> [TASK REQUIREMENTS]:
Using the material below, count the lines that contain the word "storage" and report the number only.

> [ENTRIES SUPPLIED]:
+ + + +
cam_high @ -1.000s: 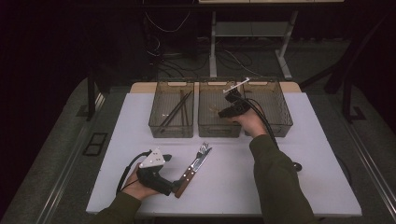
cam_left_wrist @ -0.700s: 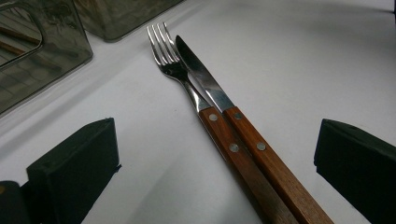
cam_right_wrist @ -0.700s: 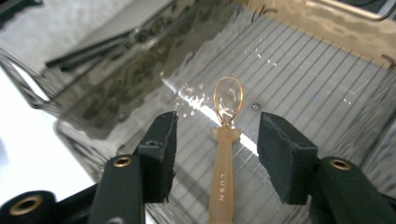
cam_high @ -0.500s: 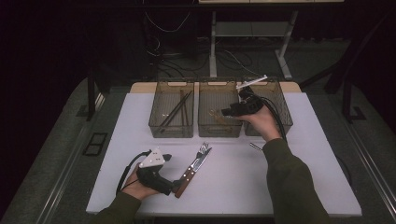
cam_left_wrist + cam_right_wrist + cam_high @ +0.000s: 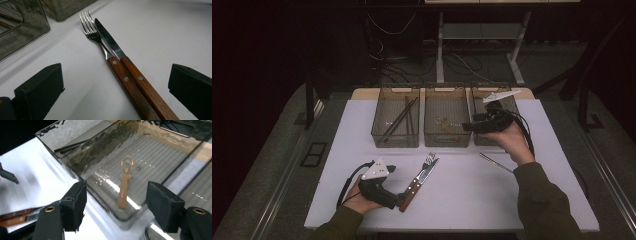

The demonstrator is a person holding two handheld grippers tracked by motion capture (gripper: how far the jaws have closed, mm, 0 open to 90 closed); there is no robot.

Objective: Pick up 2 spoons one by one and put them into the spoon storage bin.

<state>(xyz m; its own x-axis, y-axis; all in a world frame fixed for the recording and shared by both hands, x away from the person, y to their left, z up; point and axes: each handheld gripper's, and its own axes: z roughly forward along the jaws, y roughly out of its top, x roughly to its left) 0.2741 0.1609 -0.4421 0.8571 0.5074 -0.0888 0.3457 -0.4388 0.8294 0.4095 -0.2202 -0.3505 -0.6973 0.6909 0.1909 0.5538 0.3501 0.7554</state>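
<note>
A fork (image 5: 426,165) and a knife (image 5: 418,182) with wooden handles lie side by side on the white table (image 5: 462,200). My left gripper (image 5: 400,199) rests at their handle ends. In the left gripper view the fork (image 5: 96,37) and knife (image 5: 110,42) run between the jaws of the left gripper (image 5: 116,75), which stand wide and touch neither handle. My right gripper (image 5: 468,127) hovers at the front of the bins. Its jaws have just been opening, and nothing is between them. Below the right gripper (image 5: 117,200) an amber spoon (image 5: 125,182) lies in the middle bin (image 5: 447,141).
Three clear bins stand in a row at the back. The left bin (image 5: 395,140) holds dark chopsticks (image 5: 399,120), and the right bin (image 5: 492,92) sits behind my right hand. A thin metal stick (image 5: 494,162) lies on the table near the right forearm.
My right gripper has drawn back to the right from over the middle bin and its jaws have spread. The left gripper, fork and knife have not moved.
</note>
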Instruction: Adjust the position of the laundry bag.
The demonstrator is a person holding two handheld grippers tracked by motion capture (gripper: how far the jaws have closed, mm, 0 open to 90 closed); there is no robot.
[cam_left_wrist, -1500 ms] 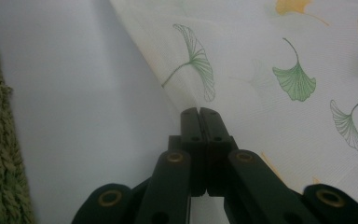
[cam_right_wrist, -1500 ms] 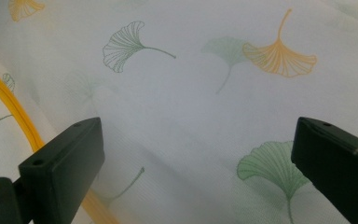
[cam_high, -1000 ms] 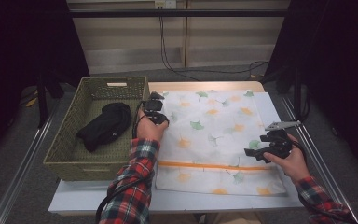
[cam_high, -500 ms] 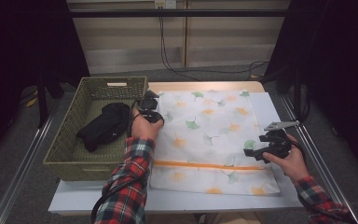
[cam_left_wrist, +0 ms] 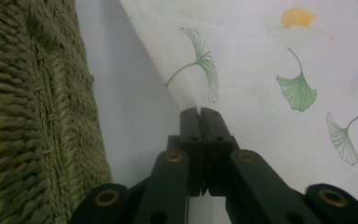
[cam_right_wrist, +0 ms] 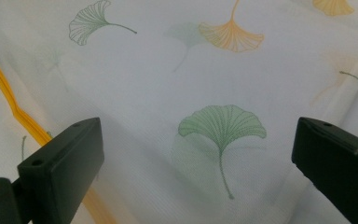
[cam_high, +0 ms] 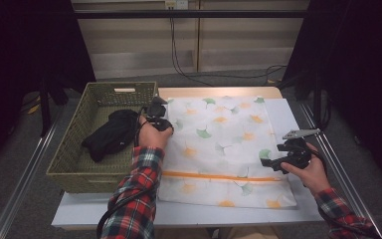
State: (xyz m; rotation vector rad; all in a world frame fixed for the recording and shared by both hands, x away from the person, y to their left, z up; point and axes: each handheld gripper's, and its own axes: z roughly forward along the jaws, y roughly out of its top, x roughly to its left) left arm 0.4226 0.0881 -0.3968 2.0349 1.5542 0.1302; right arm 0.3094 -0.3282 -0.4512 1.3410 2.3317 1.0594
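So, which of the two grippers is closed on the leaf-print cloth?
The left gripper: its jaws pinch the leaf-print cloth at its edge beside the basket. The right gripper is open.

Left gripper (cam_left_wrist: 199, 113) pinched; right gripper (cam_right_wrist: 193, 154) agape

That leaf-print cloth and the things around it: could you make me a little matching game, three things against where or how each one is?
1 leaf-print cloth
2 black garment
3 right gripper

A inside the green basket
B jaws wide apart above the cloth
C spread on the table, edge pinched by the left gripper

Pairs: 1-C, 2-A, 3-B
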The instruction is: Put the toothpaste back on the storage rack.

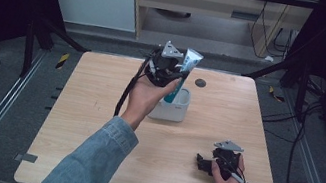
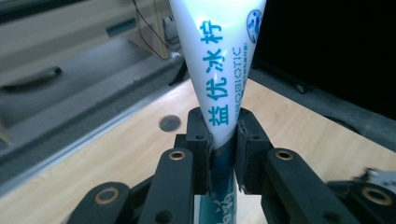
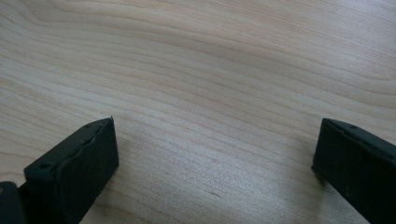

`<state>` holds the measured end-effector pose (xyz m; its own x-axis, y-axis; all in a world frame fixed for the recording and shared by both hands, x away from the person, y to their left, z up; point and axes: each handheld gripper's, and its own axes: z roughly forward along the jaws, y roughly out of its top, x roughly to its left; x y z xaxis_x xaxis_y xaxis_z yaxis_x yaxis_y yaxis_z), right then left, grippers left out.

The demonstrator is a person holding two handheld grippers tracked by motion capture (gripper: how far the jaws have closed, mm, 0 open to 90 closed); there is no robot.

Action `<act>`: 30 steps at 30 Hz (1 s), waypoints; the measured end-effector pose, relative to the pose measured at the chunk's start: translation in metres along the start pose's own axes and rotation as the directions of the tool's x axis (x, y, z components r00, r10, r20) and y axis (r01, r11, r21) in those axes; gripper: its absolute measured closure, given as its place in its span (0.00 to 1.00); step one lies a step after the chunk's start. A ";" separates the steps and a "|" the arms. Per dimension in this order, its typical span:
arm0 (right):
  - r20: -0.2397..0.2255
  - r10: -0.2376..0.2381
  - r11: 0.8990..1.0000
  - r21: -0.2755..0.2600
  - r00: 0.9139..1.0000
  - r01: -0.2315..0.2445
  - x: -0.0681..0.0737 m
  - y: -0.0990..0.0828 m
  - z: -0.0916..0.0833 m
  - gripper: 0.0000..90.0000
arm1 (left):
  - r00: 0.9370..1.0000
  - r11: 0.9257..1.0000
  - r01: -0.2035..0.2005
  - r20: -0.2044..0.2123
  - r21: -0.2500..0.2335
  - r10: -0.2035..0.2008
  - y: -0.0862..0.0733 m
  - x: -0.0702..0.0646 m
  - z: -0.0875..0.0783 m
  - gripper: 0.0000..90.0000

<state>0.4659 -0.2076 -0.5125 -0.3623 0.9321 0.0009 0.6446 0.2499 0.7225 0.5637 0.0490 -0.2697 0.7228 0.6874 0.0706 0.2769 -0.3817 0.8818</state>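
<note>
Two jaws of our left gripper (image 2: 223, 140) clamp the toothpaste tube (image 2: 219, 60) above the white cup (image 1: 171, 109), so we lower it straight toward six o'clock while our right gripper (image 3: 212, 163) idles wide apart.

Toothpaste tube (image 2: 219, 70): top cut off by upper picture edge in left gripper view; lower part hidden behind black jaws, bottom print blurred. In high view, tube foot hidden inside white cup (image 1: 171, 109), cup's left side behind left hand (image 1: 146, 95). Right gripper (image 1: 200, 162): jaw tips too small to make out in high view. Table (image 1: 96, 110) near edge partly under denim sleeve (image 1: 87, 164).
</note>
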 end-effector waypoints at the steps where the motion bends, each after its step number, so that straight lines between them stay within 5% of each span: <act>1: 0.000 0.000 1.000 0.000 1.000 0.000 0.000 0.000 0.000 0.00 | 1.000 1.000 0.009 0.000 -0.012 -0.009 0.002 0.001 0.001 0.86; 4: 0.000 0.000 1.000 -0.002 1.000 0.000 0.000 0.000 0.000 0.00 | 1.000 0.999 -0.011 -0.018 -0.031 0.010 0.007 0.004 0.002 0.86; 12: 0.003 -0.007 1.000 -0.002 1.000 0.007 0.000 0.000 0.000 0.00 | 0.999 0.998 0.033 -0.008 -0.057 -0.033 0.007 0.017 0.011 0.86; 15: 0.001 -0.004 1.000 -0.001 1.000 0.004 0.000 0.000 0.000 0.00 | 1.000 0.998 -0.002 -0.023 -0.065 0.000 0.003 0.016 0.013 0.86; 23: 0.001 -0.002 1.000 0.000 1.000 0.002 0.000 0.000 0.000 0.00 | 0.999 0.997 -0.006 -0.032 -0.073 0.004 -0.004 0.018 0.026 0.86; 30: 0.000 -0.001 1.000 -0.001 1.000 0.001 0.000 0.000 0.000 0.00 | 0.999 0.995 0.026 -0.015 -0.094 -0.028 -0.006 0.022 0.033 0.86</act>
<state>0.4660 -0.2076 -0.5127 -0.3629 0.9318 -0.0002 0.6437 0.2508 0.7230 0.5988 0.0457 -0.2893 0.7053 0.7070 0.0530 0.2348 -0.3036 0.9234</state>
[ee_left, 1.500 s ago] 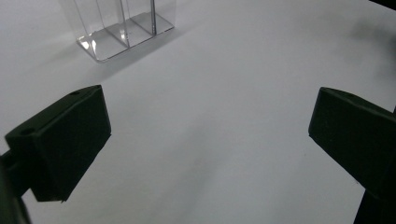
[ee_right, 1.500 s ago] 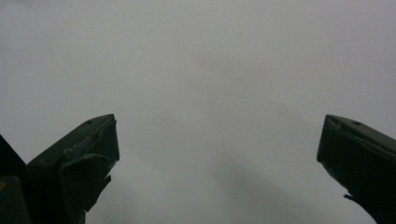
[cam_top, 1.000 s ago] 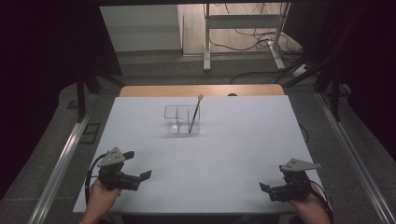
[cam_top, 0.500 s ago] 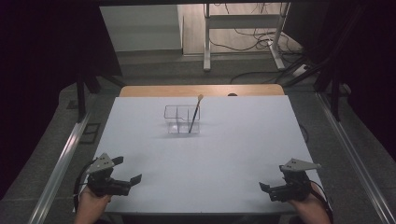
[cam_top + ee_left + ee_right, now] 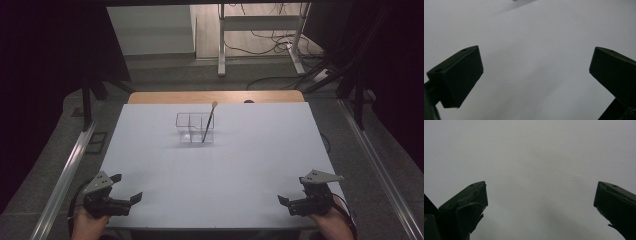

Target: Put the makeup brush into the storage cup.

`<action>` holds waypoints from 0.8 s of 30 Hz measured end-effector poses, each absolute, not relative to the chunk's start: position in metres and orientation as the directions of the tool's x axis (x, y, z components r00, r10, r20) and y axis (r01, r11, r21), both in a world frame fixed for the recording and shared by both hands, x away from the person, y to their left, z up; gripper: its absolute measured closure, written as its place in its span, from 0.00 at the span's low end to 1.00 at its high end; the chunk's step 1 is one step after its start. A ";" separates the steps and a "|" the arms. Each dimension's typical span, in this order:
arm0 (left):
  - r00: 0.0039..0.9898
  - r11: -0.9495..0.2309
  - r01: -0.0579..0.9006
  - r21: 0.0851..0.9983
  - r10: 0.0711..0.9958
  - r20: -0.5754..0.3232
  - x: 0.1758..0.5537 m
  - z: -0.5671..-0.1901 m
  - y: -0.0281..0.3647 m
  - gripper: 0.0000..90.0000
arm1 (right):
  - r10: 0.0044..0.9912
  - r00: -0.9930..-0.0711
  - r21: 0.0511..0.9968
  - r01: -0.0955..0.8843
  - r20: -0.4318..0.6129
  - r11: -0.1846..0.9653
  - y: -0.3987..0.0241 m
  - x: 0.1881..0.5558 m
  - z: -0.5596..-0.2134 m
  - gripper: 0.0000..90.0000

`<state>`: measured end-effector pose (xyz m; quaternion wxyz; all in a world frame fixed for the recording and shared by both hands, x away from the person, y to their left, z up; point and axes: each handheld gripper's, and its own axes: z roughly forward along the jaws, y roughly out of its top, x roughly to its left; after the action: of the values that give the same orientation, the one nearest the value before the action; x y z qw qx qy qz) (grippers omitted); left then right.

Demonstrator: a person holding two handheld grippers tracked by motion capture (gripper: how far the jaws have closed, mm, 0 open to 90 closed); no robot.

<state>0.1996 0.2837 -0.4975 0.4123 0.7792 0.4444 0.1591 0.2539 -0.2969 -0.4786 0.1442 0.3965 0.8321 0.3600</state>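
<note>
A clear plastic organizer box (image 5: 191, 129) with compartments stands on the white table (image 5: 225, 170), a little beyond the middle. A thin dark brush (image 5: 208, 121) with a pale tip leans in its right compartment. My left gripper (image 5: 127, 187) rests at the near left corner with its jaws open and nothing between them; in the left gripper view (image 5: 536, 61) there is bare white surface between the jaws. My right gripper (image 5: 292, 190) sits at the near right corner, also open and empty, over plain white table in the right gripper view (image 5: 541, 187). Both are far from the box.
A wooden strip (image 5: 215, 96) borders the table's far edge. Metal rails (image 5: 70, 165) run along both sides. Beyond the table there is a dark floor with cables and a metal stand (image 5: 260, 35).
My left gripper has drawn back toward the near edge and slightly to the left. The right gripper, the box and the brush have not moved.
</note>
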 end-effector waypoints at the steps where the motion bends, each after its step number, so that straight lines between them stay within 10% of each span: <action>1: 0.553 -0.267 0.563 0.782 0.825 -0.116 0.198 -0.498 0.285 0.00 | 0.764 -0.644 0.713 0.556 0.044 0.427 -0.297 0.254 -0.479 0.00; 24: 0.522 -0.254 0.646 0.720 0.835 -0.174 0.179 -0.515 0.301 0.00 | 0.764 -0.644 0.711 0.555 0.039 0.432 -0.296 0.254 -0.479 0.00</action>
<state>0.1789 0.3008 -0.5154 0.3862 0.7822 0.4733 0.1227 0.2535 -0.2961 -0.4786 0.1463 0.3955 0.8335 0.3571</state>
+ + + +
> [ANSWER TO THIS PROBLEM]:
3